About this exercise –
Once the pictures are set aside, transcribe each line of the data exactly.

Input data –
╔══

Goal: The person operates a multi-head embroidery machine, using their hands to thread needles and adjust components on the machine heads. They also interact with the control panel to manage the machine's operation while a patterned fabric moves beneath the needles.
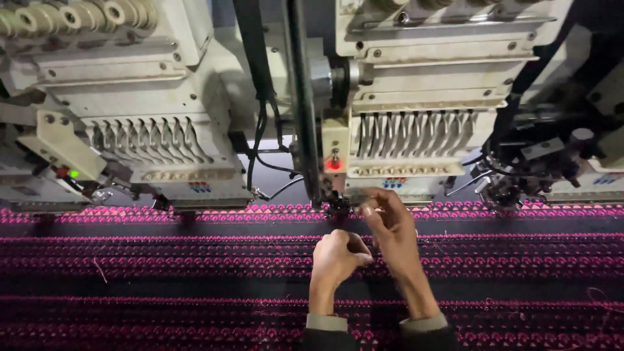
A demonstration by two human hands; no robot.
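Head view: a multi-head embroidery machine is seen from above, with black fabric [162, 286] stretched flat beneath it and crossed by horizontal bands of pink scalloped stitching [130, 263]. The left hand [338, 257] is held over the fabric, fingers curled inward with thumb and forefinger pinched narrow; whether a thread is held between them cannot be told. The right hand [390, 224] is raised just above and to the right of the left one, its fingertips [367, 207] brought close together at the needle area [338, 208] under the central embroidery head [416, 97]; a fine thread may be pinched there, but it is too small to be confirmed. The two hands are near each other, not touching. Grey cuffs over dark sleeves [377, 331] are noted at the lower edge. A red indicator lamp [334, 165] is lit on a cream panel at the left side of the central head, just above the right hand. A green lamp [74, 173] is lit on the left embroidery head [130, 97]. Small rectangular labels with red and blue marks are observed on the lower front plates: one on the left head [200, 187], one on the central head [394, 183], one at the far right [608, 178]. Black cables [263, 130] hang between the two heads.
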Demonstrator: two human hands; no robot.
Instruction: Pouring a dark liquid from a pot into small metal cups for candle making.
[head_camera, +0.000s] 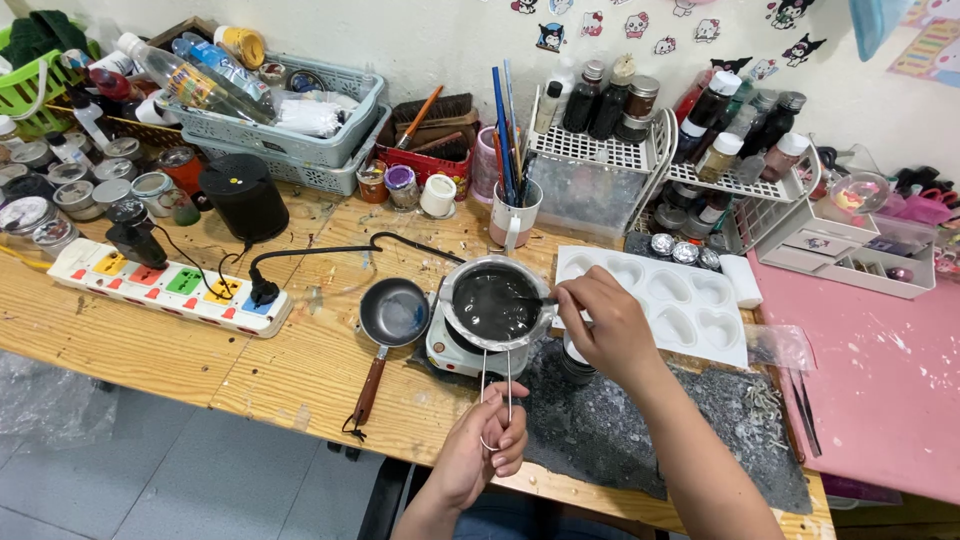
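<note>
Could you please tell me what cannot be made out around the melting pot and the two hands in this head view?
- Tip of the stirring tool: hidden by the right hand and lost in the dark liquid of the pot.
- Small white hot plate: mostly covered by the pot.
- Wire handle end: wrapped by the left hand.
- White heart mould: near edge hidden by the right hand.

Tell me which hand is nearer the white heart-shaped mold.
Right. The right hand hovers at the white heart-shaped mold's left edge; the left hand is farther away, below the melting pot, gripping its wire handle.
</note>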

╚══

Worked solution –
Goal: The person operates a multi-head embroidery machine, using their hands to thread needles and adjust components on the machine heads. They also interact with the control panel to manage the machine's operation while a patterned fabric moves beneath the needles.
A demonstration by two human hands; no robot.
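Head view: a multi-head embroidery machine is seen from above, with black fabric [162, 286] stretched flat beneath it and crossed by horizontal bands of pink scalloped stitching [130, 263]. The left hand [338, 257] is held over the fabric, fingers curled inward with thumb and forefinger pinched narrow; whether a thread is held between them cannot be told. The right hand [390, 224] is raised just above and to the right of the left one, its fingertips [367, 207] brought close together at the needle area [338, 208] under the central embroidery head [416, 97]; a fine thread may be pinched there, but it is too small to be confirmed. The two hands are near each other, not touching. Grey cuffs over dark sleeves [377, 331] are noted at the lower edge. A red indicator lamp [334, 165] is lit on a cream panel at the left side of the central head, just above the right hand. A green lamp [74, 173] is lit on the left embroidery head [130, 97]. Small rectangular labels with red and blue marks are observed on the lower front plates: one on the left head [200, 187], one on the central head [394, 183], one at the far right [608, 178]. Black cables [263, 130] hang between the two heads.
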Demonstrator: two human hands; no robot.
Instruction: Pouring a dark liquid from a pot into small metal cups for candle making.
[head_camera, +0.000s] 
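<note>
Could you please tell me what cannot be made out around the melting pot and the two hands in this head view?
- Tip of the stirring tool: hidden by the right hand and lost in the dark liquid of the pot.
- Small white hot plate: mostly covered by the pot.
- Wire handle end: wrapped by the left hand.
- White heart mould: near edge hidden by the right hand.

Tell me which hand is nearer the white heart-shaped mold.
Right. The right hand hovers at the white heart-shaped mold's left edge; the left hand is farther away, below the melting pot, gripping its wire handle.
</note>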

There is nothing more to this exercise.